Ms Mabo sees Western Australia as the right place to launch the Mabo Centre, given native title rights apply so broadly in the mining state. However, the Mabo Centre’s research and work would benefit traditional owners across Australia.
“Through winning the case, Dad gave the right for all First Australians to celebrate those things we hold most dear to us,” Ms Mabo said. “To bring back our voices. To bring back our culture. To bring back strength to the proud people that we are.”
Ms Mabo told The Australian on Monday that she was now older than her father was when he died in 1992 aged 55. As she approaches her 60th birthday, she sometimes thinks about what his contribution might have been had he lived longer.
“I feel like I am just hitting my stride now. I know he would have done more,” she said.
It is one reason why she was happy for the Mabo Centre to take her father’s name and continue the work he started. She is a founding member of its advisory board.
The Mabo Centre’s third co-chair is Professor Kofman, a consultant for the European Options Exchange, the New York Board of Trade, Dutch investment banks and the Australian Office of Financial Markets. Professor Kofman is the Sidney Myer Chair of Commerce at the University of Melbourne. Supporters say the Mabo Centre brings intellectual heft and a much-needed co-ordinated approach to the reforms long understood to be necessary.
For example, industry groups such as the Minerals Council of Australia and traditional owners represented by the National Native Title Council agree that one way to unlock royalties money from native title trusts is to create a new category of corporation called an Indigenous Community Development Corporation. It would have charitable status but could take on commercial projects with the aim of lifting its Aboriginal members out of poverty and creating generational wealth.
The push for this reform comes as the Albanese government makes jobs and economic development the centre of its Indigenous affairs policy. There is bipartisan support for at least one of the economic measures unveiled by Indigenous Australians Minister Malarndirri McCarthy since she became minister last July – the expansion of the commonwealth’s Indigenous procurement policy.
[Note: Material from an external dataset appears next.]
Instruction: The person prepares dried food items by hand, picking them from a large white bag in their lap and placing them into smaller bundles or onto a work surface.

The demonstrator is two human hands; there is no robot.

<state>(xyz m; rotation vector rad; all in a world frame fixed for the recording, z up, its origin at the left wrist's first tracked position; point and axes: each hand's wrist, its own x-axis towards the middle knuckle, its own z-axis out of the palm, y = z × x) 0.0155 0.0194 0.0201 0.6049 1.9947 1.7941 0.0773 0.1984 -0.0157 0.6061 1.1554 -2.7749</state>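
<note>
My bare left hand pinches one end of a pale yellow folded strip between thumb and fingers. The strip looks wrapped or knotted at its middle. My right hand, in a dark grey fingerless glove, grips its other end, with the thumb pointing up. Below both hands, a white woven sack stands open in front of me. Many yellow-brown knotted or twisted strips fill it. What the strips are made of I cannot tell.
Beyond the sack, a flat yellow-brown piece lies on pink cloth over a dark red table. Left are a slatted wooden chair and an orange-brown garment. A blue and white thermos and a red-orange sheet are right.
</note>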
That policy, created by the Coalition, has awarded $10bn in government contracts to Indigenous businesses since 2015.
Professor Langton and Mr Lowe write in The Australian that the nation is at a crossroads “where the needs of Aboriginal traditional owners and the economy meet”. “Charting a way forward that encompasses respect for Aboriginal traditional owner rights and the need to develop the economy is the key task being addressed by the new Mabo Centre,” they write.